▶ **What this task involves**: Where a line of the data holds the word "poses", copy that line.

● ● ● ●

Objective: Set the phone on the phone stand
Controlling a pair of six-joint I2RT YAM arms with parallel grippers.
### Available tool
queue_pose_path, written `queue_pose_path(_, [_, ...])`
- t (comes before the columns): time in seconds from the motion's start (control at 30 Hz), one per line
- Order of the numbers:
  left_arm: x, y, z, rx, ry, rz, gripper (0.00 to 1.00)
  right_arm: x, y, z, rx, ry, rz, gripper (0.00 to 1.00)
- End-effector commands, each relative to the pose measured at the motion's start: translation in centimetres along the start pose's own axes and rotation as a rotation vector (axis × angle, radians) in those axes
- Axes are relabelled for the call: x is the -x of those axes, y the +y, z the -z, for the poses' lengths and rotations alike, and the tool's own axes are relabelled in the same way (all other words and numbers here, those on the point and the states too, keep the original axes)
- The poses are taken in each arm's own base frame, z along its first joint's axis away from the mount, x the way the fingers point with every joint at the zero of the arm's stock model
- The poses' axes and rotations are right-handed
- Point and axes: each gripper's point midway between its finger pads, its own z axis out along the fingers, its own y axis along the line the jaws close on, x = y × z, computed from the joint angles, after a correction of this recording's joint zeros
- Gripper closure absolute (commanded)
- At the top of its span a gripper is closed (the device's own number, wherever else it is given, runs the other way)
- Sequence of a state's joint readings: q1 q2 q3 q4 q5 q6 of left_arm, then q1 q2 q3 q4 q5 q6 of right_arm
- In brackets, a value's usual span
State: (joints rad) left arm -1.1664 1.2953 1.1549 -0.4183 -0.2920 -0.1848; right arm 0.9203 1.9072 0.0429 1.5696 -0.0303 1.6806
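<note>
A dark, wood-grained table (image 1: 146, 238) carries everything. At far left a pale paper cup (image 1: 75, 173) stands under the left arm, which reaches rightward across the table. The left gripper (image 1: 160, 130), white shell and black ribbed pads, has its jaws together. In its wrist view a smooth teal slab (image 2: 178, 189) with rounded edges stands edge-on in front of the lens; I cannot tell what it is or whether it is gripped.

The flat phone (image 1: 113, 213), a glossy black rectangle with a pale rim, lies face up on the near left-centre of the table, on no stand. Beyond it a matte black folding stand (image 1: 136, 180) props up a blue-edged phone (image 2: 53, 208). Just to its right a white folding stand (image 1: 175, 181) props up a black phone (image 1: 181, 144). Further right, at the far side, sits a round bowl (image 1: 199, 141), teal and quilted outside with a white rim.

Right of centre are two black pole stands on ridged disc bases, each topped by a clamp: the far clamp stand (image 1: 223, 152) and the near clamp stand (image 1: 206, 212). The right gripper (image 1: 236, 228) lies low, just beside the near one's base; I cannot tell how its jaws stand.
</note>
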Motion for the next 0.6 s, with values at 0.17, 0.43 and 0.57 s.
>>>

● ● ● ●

▶ **Final answer**:
- Axes are relabelled for the call: x is the -x of those axes, y the +y, z the -z, for the poses' lengths and rotations alike, and the tool's own axes are relabelled in the same way (all other words and numbers here, those on the point and the states too, keep the original axes)
- The poses are taken in each arm's own base frame, z along its first joint's axis away from the mount, x the way the fingers point with every joint at the zero of the arm's stock model
- The poses' axes and rotations are right-handed

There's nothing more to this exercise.